> **What this task involves**
Complete, exact copies of all entries are needed.

> **Available data**
=-=-=-=-=

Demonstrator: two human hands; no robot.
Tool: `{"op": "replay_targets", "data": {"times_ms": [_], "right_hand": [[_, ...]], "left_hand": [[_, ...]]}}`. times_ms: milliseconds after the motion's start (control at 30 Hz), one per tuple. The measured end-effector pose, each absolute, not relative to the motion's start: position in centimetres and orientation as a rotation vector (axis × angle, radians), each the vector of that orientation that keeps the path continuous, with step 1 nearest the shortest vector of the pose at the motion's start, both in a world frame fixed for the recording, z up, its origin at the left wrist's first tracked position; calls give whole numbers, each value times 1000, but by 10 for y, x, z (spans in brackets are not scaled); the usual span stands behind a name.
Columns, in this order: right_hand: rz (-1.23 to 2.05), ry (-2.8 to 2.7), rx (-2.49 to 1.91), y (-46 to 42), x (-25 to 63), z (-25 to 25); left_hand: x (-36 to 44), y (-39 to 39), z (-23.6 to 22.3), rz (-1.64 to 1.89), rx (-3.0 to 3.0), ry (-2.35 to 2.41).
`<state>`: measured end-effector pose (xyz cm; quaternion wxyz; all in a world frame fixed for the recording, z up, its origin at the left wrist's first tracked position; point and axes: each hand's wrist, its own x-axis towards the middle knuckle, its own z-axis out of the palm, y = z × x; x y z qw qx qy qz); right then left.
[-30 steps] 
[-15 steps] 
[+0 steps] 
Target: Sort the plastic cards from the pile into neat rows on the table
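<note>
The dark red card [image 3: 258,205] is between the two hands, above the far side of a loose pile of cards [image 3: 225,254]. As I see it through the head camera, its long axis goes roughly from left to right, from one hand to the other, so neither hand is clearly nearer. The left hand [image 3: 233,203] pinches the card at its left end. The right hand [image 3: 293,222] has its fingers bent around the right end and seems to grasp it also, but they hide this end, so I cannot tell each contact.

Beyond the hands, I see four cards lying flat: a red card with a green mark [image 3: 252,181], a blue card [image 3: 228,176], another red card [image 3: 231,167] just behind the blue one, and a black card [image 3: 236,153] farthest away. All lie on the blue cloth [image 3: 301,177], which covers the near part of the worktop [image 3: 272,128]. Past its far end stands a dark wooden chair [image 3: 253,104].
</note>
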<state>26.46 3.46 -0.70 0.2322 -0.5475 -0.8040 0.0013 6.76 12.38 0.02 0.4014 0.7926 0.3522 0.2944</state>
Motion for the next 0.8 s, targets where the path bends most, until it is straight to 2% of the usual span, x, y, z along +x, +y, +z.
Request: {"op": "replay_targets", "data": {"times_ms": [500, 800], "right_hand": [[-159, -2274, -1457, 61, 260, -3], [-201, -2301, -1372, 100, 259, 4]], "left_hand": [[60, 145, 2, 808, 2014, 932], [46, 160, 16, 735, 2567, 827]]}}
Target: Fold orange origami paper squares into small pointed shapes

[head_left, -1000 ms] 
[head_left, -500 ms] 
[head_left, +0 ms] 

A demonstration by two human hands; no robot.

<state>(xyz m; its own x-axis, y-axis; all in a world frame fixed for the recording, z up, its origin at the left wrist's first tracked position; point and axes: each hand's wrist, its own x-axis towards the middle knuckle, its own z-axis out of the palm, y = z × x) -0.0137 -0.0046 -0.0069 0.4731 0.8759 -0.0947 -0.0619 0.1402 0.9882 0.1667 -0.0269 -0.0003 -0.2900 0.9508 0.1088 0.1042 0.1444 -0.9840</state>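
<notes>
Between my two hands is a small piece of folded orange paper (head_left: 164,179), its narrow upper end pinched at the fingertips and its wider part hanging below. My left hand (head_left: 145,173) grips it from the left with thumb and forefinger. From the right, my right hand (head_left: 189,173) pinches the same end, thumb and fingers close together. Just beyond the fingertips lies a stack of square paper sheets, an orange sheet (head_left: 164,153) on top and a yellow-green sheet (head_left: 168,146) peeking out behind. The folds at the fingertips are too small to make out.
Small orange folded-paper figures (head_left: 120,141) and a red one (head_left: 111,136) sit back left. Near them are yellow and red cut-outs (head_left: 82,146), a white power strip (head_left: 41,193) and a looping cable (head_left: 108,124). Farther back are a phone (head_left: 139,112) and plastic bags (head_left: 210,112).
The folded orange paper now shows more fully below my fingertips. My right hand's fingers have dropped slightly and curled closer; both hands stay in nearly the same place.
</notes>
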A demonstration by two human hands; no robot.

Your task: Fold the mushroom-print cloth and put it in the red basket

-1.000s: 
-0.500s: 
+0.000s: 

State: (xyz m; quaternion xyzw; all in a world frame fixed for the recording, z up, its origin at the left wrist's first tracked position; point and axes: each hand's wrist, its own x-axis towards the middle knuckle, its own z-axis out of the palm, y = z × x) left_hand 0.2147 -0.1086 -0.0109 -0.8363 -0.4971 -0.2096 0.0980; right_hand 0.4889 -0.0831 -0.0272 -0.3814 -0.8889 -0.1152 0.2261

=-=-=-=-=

> **Output**
Demonstrator: two human hands; no robot.
Tool: `{"op": "replay_targets", "data": {"times_ms": [_], "right_hand": [[_, ...]], "left_hand": [[_, ...]]}}`. times_ms: milliseconds after the motion's start (control at 30 Hz), one per tuple. The measured end-effector pose, each absolute, not relative to the motion's start: position in centimetres and orientation as a rotation vector (axis × angle, radians), each the vector of that orientation that keeps the path continuous, with step 1 nearest the shortest vector of the pose at the motion's start, both in a world frame fixed for the recording, z up, its origin at the left wrist's first tracked position; calls give whole numbers, each value times 1000, but by 10 for y, x, z (spans in brackets are not scaled); the usual span stands behind a name.
Columns, in this order: right_hand: rz (-1.23 to 2.05), ry (-2.8 to 2.7), rx (-2.49 to 1.91), y (-46 to 42), x (-25 to 63), z (-25 to 25); left_hand: x (-36 to 44), y (-39 to 39), z (-23.6 to 22.3), rz (-1.64 to 1.89), rx (-3.0 to 3.0), ry (-2.35 to 2.41).
`<state>`: measured end-effector pose (xyz cm; quaternion wxyz; all in a world frame fixed for the recording, z up, its origin at the left wrist's first tracked position; point and axes: each hand's wrist, its own x-axis towards the middle knuckle, its own z-axis out of the palm, y = z × x; x y z qw qx qy qz); right then left.
[-30 steps] 
[-15 steps] 
[+0 steps] 
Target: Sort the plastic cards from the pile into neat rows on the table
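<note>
The dark red card [image 3: 258,205] is between the two hands, above the far side of a loose pile of cards [image 3: 225,254]. As I see it through the head camera, its long axis goes roughly from left to right, from one hand to the other, so neither hand is clearly nearer. The left hand [image 3: 233,203] pinches the card at its left end. The right hand [image 3: 293,222] has its fingers bent around the right end and seems to grasp it also, but they hide this end, so I cannot tell each contact.

Beyond the hands, I see four cards lying flat: a red card with a green mark [image 3: 252,181], a blue card [image 3: 228,176], another red card [image 3: 231,167] just behind the blue one, and a black card [image 3: 236,153] farthest away. All lie on the blue cloth [image 3: 301,177], which covers the near part of the worktop [image 3: 272,128]. Past its far end stands a dark wooden chair [image 3: 253,104].
</note>
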<state>26.46 3.46 -0.70 0.2322 -0.5475 -0.8040 0.0013 6.76 12.38 0.02 0.4014 0.7926 0.3522 0.2944</state>
Motion for the next 0.8 s, targets where the path bends most, until it is straight to 2% of the usual span, x, y, z along +x, +y, +z.
Request: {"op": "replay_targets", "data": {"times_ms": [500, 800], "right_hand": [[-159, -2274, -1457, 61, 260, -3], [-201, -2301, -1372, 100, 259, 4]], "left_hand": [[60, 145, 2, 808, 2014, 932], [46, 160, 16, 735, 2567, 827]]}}
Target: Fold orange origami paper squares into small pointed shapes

[head_left, -1000 ms] 
[head_left, -500 ms] 
[head_left, +0 ms] 

A demonstration by two human hands; no robot.

<state>(xyz m; its own x-axis, y-axis; all in a world frame fixed for the recording, z up, its origin at the left wrist's first tracked position; point and axes: each hand's wrist, its own x-axis towards the middle knuckle, its own z-axis out of the palm, y = z × x) -0.0137 -0.0046 -0.0069 0.4731 0.8759 -0.0947 -0.0619 0.1402 0.9882 0.1667 -0.0269 -0.0003 -0.2900 0.9508 0.1088 0.1042 0.1444 -0.9840</state>
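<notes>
Between my two hands is a small piece of folded orange paper (head_left: 164,179), its narrow upper end pinched at the fingertips and its wider part hanging below. My left hand (head_left: 145,173) grips it from the left with thumb and forefinger. From the right, my right hand (head_left: 189,173) pinches the same end, thumb and fingers close together. Just beyond the fingertips lies a stack of square paper sheets, an orange sheet (head_left: 164,153) on top and a yellow-green sheet (head_left: 168,146) peeking out behind. The folds at the fingertips are too small to make out.
Small orange folded-paper figures (head_left: 120,141) and a red one (head_left: 111,136) sit back left. Near them are yellow and red cut-outs (head_left: 82,146), a white power strip (head_left: 41,193) and a looping cable (head_left: 108,124). Farther back are a phone (head_left: 139,112) and plastic bags (head_left: 210,112).
The folded orange paper now shows more fully below my fingertips. My right hand's fingers have dropped slightly and curled closer; both hands stay in nearly the same place.
</notes>
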A demonstration by two human hands; no robot.

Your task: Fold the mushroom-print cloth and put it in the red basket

-1.000s: 
-0.500s: 
+0.000s: 

State: (xyz m; quaternion xyzw; all in a world frame fixed for the recording, z up, its origin at the left wrist's first tracked position; point and axes: each hand's wrist, its own x-axis towards the middle knuckle, its own z-axis out of the palm, y = z × x) left_hand 0.2147 -0.1086 -0.0109 -0.8363 -0.4971 -0.2096 0.0980; right_hand 0.4889 -0.0831 -0.0272 -0.3814 -0.8889 -0.1152 0.2261

The exercise is complete as it stands.